» **Work task**
Provide the number of lines below containing the word "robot", without any other words.

═════ Given information

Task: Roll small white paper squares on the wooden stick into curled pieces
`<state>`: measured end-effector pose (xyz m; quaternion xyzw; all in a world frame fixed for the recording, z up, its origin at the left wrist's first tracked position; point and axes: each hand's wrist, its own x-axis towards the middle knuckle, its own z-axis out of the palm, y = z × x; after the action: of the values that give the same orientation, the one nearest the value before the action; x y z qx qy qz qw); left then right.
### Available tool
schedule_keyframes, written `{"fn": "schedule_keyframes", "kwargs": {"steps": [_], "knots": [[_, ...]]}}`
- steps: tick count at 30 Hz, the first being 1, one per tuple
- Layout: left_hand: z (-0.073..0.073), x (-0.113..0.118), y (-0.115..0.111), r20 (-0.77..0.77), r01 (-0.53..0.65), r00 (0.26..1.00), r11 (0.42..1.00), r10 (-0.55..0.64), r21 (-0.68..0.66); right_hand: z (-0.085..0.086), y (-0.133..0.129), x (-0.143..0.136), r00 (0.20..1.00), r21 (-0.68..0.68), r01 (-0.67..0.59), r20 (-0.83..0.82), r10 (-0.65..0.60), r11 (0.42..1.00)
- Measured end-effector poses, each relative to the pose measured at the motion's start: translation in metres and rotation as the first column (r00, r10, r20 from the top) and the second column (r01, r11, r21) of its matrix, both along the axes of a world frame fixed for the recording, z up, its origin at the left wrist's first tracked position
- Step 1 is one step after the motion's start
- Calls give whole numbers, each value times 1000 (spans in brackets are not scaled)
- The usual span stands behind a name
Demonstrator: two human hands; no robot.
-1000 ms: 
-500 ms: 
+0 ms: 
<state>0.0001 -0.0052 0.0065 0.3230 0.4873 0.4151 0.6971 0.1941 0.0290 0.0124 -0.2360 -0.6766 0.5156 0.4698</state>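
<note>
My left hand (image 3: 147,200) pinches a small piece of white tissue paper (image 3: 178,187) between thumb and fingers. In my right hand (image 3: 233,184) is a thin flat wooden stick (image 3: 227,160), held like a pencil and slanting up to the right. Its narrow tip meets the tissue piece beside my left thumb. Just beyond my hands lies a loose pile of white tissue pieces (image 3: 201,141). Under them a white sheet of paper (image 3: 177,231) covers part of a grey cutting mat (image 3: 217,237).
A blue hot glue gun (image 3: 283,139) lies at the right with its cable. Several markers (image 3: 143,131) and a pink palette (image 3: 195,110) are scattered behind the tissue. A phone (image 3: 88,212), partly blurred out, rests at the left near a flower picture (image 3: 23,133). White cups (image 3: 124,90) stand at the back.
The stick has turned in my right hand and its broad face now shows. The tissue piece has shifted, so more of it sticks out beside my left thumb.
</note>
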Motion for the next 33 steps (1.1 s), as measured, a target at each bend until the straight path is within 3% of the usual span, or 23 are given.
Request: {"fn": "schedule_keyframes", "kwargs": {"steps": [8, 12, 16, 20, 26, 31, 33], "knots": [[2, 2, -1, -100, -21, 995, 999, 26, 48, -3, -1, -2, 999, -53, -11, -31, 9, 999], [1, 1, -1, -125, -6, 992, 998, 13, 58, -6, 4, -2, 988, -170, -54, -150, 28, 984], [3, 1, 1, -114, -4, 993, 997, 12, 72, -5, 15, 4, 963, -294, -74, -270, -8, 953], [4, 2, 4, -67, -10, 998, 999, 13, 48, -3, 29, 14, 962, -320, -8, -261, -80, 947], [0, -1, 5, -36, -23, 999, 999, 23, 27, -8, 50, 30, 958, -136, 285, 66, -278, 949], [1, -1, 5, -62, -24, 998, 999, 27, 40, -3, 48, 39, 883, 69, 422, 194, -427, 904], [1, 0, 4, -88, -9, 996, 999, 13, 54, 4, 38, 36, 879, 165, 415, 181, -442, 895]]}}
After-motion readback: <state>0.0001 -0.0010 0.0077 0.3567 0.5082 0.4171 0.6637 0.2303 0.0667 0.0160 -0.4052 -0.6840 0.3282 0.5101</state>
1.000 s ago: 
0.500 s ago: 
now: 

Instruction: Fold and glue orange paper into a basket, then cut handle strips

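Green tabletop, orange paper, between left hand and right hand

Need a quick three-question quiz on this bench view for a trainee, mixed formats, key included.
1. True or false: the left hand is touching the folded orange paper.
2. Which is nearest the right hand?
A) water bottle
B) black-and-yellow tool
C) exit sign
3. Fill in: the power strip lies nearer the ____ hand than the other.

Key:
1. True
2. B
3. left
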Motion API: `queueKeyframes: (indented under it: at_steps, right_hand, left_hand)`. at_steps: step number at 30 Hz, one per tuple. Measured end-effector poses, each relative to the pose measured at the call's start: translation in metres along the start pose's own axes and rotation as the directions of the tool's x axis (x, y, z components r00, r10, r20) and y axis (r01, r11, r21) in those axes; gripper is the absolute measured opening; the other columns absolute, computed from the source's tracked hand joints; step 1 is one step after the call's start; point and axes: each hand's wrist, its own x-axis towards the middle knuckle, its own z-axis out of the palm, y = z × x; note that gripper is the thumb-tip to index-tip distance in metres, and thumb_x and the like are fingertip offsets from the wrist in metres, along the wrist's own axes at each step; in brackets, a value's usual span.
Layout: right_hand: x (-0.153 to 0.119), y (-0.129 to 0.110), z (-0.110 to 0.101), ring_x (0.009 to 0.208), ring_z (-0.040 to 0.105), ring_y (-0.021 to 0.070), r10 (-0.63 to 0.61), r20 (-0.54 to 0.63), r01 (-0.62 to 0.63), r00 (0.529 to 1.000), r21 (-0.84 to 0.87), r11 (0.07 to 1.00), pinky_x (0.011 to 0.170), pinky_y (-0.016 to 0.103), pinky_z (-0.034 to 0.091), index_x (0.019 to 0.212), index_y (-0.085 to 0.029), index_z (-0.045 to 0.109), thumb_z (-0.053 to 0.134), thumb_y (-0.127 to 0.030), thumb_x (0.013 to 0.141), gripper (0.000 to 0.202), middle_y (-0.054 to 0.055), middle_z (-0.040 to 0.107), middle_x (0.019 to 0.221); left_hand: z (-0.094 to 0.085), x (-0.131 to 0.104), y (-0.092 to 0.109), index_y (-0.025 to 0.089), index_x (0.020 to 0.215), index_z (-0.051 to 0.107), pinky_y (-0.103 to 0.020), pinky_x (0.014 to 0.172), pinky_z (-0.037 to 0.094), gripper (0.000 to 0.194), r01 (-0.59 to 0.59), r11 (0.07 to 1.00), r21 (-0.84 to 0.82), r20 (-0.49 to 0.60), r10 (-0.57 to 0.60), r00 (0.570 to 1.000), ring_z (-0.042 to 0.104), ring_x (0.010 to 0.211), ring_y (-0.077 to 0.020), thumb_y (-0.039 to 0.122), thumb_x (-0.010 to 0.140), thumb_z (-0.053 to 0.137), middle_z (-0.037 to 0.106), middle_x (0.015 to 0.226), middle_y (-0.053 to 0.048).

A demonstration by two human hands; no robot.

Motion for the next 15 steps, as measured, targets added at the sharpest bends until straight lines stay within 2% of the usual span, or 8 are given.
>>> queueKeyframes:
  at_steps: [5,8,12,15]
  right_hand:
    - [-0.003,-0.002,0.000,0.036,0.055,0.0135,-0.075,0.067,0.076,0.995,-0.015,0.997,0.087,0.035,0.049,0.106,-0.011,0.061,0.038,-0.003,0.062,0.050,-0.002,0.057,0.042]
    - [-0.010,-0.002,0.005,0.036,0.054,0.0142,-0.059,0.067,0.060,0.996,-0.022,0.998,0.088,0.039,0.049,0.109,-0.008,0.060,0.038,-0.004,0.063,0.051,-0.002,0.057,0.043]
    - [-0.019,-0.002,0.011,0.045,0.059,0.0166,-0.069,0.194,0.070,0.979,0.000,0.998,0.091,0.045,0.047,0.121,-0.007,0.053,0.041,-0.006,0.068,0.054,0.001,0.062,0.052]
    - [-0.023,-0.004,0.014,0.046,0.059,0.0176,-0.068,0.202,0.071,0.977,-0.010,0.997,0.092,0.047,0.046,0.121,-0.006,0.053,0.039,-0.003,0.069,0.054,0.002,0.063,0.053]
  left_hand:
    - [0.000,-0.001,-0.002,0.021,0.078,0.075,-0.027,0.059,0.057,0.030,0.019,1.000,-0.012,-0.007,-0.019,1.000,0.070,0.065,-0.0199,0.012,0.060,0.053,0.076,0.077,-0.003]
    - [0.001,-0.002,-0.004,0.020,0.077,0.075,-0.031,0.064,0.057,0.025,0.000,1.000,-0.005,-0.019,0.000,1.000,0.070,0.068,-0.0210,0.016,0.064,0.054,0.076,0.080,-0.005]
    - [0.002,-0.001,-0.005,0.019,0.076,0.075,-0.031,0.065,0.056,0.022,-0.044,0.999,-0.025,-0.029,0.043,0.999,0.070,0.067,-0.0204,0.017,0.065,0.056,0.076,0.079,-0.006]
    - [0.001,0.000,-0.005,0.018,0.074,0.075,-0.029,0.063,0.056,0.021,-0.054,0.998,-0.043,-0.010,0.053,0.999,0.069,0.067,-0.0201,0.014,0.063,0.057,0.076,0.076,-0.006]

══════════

» **Completed exercise**
2